In terms of employment land, the Council should protect existing employment sites and
premises for employment use. This approach may not be appropriate if existing
employment sites are not a viable proposition and with regard to vacant premises there
are no interested parties. When considering the allocation of new employment sites,
these should be a mixture of small and large sites. A limited amount of new retail
development should take place in Leek and Cheadle on edge of town centre sites if
there are no available empty premises to accommodate the business in the town centre,
and not at the expense of affecting existing businesses.

Rural buildings should not be considered for conversion to residential use. The general
quality of design in new and refurbished buildings in the Staffordshire Moorlands needs
improving. New builds in village locations should reflect the existing street scene. The
Council should aim to only allow development to take place in settlements with little or
no risk of flooding. Development should not be allowed on sites with a low-medium risk
of flooding if mitigation measures are taken to remove the risk because in the future this
will impact on residents being able to get insurance.

The use of renewable energy in the Staffordshire Moorlands should be a medium
priority. Forms of renewable energy suitable for the Staffordshire Moorlands are large
scale commercial biomass and small scale domestic solar panels. In new residential
property, developers should be considering installation of solar panels at the time of
construction together with other measures which will help the environment.
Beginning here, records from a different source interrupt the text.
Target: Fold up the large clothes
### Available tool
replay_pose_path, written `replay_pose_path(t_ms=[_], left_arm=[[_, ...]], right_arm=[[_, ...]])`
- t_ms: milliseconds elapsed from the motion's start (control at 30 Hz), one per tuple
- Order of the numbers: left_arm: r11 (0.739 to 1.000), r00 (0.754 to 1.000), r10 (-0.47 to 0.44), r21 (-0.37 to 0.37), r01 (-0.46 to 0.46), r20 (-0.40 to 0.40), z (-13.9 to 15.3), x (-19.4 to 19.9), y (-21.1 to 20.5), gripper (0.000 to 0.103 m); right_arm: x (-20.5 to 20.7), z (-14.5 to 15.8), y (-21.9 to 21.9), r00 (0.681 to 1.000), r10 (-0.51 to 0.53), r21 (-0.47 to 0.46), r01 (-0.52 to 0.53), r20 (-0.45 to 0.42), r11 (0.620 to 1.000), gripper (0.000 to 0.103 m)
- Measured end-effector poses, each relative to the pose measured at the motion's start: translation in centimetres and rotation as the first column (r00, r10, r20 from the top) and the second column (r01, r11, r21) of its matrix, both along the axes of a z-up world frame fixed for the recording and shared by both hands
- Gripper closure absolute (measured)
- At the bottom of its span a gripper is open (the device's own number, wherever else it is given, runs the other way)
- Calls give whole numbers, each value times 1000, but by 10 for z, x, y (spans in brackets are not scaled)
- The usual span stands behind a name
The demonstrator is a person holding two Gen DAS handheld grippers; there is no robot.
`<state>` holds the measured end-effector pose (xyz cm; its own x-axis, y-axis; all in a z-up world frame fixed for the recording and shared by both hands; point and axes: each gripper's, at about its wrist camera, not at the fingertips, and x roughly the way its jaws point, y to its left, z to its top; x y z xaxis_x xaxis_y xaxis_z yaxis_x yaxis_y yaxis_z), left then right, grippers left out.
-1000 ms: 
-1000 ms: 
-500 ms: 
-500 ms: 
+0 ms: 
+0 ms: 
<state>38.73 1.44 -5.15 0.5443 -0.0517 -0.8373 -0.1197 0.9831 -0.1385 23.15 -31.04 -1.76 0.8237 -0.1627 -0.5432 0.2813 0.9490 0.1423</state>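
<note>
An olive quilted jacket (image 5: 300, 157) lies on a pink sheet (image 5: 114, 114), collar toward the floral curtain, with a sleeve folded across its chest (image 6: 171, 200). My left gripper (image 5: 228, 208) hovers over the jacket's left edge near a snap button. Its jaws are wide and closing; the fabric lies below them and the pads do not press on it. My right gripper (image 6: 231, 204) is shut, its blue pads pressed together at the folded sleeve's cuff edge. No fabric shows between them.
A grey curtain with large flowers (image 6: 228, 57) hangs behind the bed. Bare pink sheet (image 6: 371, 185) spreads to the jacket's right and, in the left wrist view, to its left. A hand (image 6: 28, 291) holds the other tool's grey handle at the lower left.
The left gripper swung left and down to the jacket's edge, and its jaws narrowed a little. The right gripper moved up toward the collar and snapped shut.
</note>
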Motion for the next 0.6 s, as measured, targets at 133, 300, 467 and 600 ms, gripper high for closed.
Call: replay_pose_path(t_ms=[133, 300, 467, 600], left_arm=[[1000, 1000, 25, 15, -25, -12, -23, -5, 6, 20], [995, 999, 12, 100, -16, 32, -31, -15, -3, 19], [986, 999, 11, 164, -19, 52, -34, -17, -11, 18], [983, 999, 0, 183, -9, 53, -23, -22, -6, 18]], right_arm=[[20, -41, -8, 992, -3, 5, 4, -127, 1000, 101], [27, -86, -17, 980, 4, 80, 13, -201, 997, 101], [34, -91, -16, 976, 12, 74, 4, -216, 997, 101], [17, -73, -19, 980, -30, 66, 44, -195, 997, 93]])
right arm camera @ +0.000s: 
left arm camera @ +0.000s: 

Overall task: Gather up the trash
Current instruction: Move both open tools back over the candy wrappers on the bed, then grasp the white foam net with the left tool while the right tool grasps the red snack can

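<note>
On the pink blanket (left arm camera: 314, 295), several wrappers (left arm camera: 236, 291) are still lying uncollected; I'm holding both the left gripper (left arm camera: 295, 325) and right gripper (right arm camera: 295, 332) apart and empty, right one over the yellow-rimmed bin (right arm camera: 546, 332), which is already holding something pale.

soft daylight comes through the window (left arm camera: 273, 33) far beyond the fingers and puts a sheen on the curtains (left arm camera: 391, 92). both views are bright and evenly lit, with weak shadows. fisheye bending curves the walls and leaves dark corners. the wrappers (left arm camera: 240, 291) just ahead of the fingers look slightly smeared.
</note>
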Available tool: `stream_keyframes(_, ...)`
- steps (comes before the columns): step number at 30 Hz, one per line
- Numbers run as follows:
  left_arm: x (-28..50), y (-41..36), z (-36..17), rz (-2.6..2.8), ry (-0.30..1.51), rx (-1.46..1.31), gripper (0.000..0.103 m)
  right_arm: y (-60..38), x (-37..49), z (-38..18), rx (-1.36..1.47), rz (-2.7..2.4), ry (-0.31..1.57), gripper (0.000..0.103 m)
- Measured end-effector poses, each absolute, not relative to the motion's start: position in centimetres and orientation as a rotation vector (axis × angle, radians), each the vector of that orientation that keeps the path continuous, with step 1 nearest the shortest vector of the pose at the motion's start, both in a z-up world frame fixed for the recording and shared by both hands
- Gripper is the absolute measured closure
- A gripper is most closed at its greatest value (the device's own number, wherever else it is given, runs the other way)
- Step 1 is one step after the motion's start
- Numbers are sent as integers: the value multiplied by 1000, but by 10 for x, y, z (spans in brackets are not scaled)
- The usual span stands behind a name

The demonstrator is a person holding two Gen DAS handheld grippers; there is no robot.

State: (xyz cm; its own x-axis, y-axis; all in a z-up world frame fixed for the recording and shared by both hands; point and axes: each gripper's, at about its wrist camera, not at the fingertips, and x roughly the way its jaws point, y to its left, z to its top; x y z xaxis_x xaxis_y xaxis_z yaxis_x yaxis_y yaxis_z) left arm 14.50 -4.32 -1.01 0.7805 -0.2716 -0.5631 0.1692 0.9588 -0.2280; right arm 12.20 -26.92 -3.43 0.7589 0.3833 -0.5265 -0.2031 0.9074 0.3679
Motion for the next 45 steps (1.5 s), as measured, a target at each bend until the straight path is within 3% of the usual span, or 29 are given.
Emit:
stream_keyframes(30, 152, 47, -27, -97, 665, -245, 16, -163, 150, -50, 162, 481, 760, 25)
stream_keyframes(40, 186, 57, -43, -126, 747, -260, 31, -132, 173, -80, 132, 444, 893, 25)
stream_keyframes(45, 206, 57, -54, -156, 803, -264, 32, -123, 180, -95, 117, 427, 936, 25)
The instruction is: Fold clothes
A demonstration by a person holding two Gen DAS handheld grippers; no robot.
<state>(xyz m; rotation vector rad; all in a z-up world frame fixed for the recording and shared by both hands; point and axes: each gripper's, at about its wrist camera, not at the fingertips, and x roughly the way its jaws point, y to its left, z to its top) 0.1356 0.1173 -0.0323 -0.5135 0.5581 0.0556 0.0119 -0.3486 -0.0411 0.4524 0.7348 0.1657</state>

The Council should aim to support community facilities like Youth Community Centres
and Community Halls. Major developments should incorporate measures to encourage
more sustainable patterns of transport but people will still choose private vehicles for the
majority of journeys. Public open space should be protected from development without
exception. The three major towns probably have more run down areas than villages but
equal emphasis should be placed on improving areas in some villages. Special
landscape areas and areas of natural beauty in the Staffordshire Moorlands require
extra protection.

Heaton Parish Council

The Parish Council considers that the draft vision is good, provided it can be brought to
fruition. The Parish Council‟s top 3 priorities are:
      To develop the District's economy and meet local employment needs in the
         towns and villages.
      To deliver sustainable, inclusive, healthy and safe communities.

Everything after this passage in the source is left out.